In the entries below, find the line with "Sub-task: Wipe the" and the line with "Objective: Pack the"; reproduce those two lines and all lines between them exactly, without pictures.

» **Supplied entries**:
**********

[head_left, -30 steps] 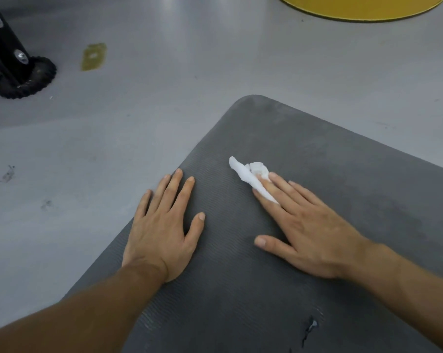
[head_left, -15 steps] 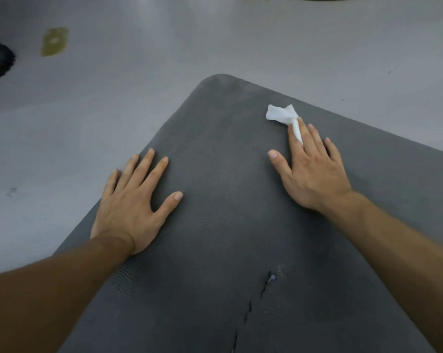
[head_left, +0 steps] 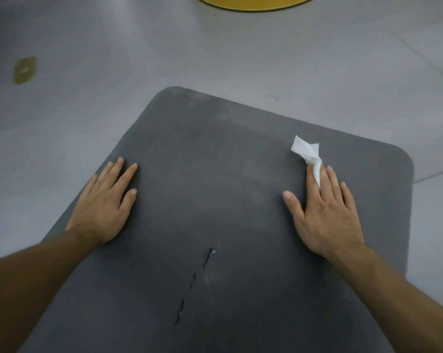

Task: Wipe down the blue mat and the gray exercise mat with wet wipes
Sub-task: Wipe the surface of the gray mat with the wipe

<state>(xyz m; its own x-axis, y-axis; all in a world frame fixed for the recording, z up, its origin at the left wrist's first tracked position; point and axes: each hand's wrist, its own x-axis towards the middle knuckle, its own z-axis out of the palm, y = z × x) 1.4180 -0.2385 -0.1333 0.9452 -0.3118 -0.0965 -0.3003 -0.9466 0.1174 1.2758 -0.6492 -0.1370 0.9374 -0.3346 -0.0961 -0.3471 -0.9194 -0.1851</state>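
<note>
The gray exercise mat [head_left: 215, 174] lies on the floor and fills most of the view, with its far rounded corners showing. My left hand [head_left: 104, 202] rests flat on the mat's left edge, fingers straight. My right hand [head_left: 324, 210] lies flat near the mat's far right corner with straight fingers. It presses a crumpled white wet wipe [head_left: 307, 151] against the mat. The wipe sticks out past the fingertips, and a strip of it runs between the index and middle fingers. No blue mat is in view.
A jagged tear [head_left: 197, 278] runs along the mat's middle toward me. Gray floor [head_left: 164, 47] surrounds the mat. The rim of a yellow round object [head_left: 253, 2] is at the top edge, and a yellowish patch [head_left: 24, 70] marks the floor at left.
My right hand has slid the wipe from the mat's middle out toward its far right corner. The left hand stays flat on the left edge. The view has shifted.
</note>
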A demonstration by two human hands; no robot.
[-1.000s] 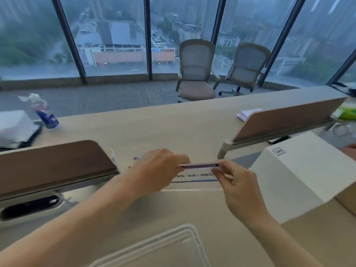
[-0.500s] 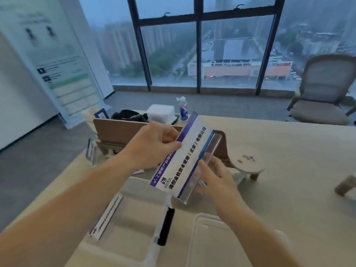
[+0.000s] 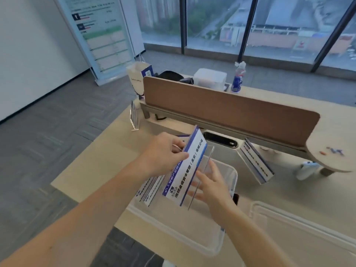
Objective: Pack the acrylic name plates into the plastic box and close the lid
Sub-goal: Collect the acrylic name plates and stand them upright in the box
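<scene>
An acrylic name plate [image 3: 185, 168] with a white and blue card hangs tilted over the clear plastic box [image 3: 223, 237]. My left hand [image 3: 163, 153] grips its upper left edge. My right hand [image 3: 210, 185] rests flat against its clear back face, fingers spread. Another name plate [image 3: 147, 190] leans inside the box at its left side. The box lid [image 3: 300, 228] lies flat to the right of the box. Two more plates stand on the desk: one [image 3: 255, 163] to the right of the box, one [image 3: 134, 117] at the far left corner.
A brown desk divider [image 3: 231, 110] runs behind the box, with a cable slot [image 3: 221, 140] under it. Beyond it stand a spray bottle [image 3: 238, 78], a white container [image 3: 211, 78] and a paper bag [image 3: 139, 78]. The desk's left edge drops to grey carpet.
The view has swung left and down from the far desk to the box. The plate, lifted from the desk with both hands, has come lower over the open box.
</scene>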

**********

» **Your response**:
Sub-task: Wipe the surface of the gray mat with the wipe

<state>(xyz m; its own x-axis, y-axis; all in a world frame fixed for the recording, z up, its origin at the left wrist's first tracked position; point and axes: each hand's wrist, its own x-axis towards the middle knuckle, its own z-axis out of the palm, y = z × x) 1.4180 -0.2385 -0.1333 0.9452 -0.3118 -0.0965 -0.3003 -0.9466 0.1174 1.2758 -0.6492 -0.1370 0.9374 -0.3346 -0.0961 -0.3471 -0.9194 -0.1851</state>
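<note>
The gray exercise mat [head_left: 215, 174] lies on the floor and fills most of the view, with its far rounded corners showing. My left hand [head_left: 104, 202] rests flat on the mat's left edge, fingers straight. My right hand [head_left: 324, 210] lies flat near the mat's far right corner with straight fingers. It presses a crumpled white wet wipe [head_left: 307, 151] against the mat. The wipe sticks out past the fingertips, and a strip of it runs between the index and middle fingers. No blue mat is in view.
A jagged tear [head_left: 197, 278] runs along the mat's middle toward me. Gray floor [head_left: 164, 47] surrounds the mat. The rim of a yellow round object [head_left: 253, 2] is at the top edge, and a yellowish patch [head_left: 24, 70] marks the floor at left.
My right hand has slid the wipe from the mat's middle out toward its far right corner. The left hand stays flat on the left edge. The view has shifted.
</note>
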A demonstration by two human hands; no robot.
[-1.000s] 
[-0.500s] 
[+0.000s] 
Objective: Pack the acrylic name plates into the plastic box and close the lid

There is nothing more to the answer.